NEW YORK — Maryland looked like a team intent on a runaway victory, going up by 20 points in the first half and leading by 16 points at halftime, but the sixth-ranked Terrapins had to find a way to hold off a big rally by UConn before finally prevailing, 76-66, on Monday night in the Jimmy V Classic at Madison Square Garden.
“We were as good as we’ve been all year on defense and with our rebounding,” Maryland coach Mark Turgeon said. “I’m glad it got close. We will learn more from that situation.”
Melo Trimble scored a season-high 25 points and freshman Diamond Stone had 16 for the Terrapins (8-1), who used their size up front to dominate the rebounding, 45-24, including 23-9 on the offensive end. Robert Carter had 11 rebounds and Stone grabbed nine for the Terrapins.

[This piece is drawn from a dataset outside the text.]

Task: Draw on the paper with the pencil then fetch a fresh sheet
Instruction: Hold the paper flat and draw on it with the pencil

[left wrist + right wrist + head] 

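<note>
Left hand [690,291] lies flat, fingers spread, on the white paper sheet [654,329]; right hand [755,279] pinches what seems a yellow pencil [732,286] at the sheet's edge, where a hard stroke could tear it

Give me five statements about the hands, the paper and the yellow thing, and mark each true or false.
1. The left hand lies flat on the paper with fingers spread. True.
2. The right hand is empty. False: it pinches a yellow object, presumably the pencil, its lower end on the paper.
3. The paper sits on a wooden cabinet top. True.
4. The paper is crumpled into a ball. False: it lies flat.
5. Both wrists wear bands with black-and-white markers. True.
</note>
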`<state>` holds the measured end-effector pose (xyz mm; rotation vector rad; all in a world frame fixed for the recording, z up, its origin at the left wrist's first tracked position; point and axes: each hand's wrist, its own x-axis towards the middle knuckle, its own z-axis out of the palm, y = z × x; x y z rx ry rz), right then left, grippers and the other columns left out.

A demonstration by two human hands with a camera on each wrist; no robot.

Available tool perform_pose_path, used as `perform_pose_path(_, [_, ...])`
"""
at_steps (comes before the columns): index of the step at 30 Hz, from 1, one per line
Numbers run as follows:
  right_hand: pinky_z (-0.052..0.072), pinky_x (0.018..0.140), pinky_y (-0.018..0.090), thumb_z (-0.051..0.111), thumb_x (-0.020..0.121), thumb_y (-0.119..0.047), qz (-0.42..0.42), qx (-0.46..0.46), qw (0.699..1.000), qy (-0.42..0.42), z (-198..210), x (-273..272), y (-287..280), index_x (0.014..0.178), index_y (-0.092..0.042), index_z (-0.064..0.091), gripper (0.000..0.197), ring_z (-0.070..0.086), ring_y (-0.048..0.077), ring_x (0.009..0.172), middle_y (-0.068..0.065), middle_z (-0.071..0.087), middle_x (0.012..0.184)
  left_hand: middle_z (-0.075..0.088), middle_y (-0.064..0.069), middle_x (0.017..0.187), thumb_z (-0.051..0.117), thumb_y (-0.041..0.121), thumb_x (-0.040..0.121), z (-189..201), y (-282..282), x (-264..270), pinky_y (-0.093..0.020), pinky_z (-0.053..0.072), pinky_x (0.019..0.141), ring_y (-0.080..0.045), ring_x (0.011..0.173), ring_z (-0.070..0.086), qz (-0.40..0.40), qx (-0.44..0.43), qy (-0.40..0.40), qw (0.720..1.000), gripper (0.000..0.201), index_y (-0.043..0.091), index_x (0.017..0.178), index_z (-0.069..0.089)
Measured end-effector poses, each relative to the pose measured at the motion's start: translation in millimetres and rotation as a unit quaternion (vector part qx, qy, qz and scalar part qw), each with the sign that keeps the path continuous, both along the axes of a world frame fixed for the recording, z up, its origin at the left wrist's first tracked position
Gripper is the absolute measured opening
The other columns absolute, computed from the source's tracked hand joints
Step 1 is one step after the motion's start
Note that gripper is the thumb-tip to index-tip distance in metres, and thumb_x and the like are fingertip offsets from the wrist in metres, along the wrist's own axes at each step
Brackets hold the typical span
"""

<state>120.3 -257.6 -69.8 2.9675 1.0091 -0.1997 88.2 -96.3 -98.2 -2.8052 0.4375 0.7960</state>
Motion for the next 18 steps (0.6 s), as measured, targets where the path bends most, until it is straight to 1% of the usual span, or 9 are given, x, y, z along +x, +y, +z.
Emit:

“I was really proud of his defense in the first half. In the second half it wasn’t that good,” Turgeon said of Stone, a highly recruited freshman. “The bigger the lights the better he plays. He’s coming and it helps that he has a lot of veteran bigs around him.”
Daniel Hamilton had a season-high 23 points for the Huskies (5-3), who have lost three of four.
“Once again getting down by 20 really hurt us,” UConn coach Kevin Ollie said. “The rebounding, the toughness. They have a talented team but they were tougher than us in every aspect. Trimble took more free throws than our entire team. They had 45 rebounds. … We just have to continue to fight. It’s a pattern we have to stop.”
Maryland took its biggest lead of the game at 34-14 on a 3-pointer by Jared Nickens with 4:54 left in the first half. The Terrapins led, 38-22, at halftime, outrebounding the Huskies, 25-12.
UConn had one last rush and the Huskies got within 67-64 when Hamilton capped a 16-5 run with a 3-pointer with 2:49 to play.
As Maryland inbounded the ball after the 3-pointer, a foul was called on UConn’s Jalen Adams and Ollie was charged with a technical foul for his reaction to the call, one that sent papers flying through the air.
Trimble made three of the free throws and Rasheed Sulaimon followed a miss by Hamilton with a move inside and the lead was 72-64 with 2:06 to play.
“I hit the stand where the stats are and there were some there and I slapped that and papers went flying,” Ollie said. “I don’t think it changed the momentum. He was going to the free throw line anyway so it would be either five or six.”
Turgeon said the technical “helped us stem the tide a little bit.”
Sterling Gibbs and Shonn Miller each had 12 points for UConn and Rodney Purvis had 11 points, including eight in the 16-5 spurt that made it close.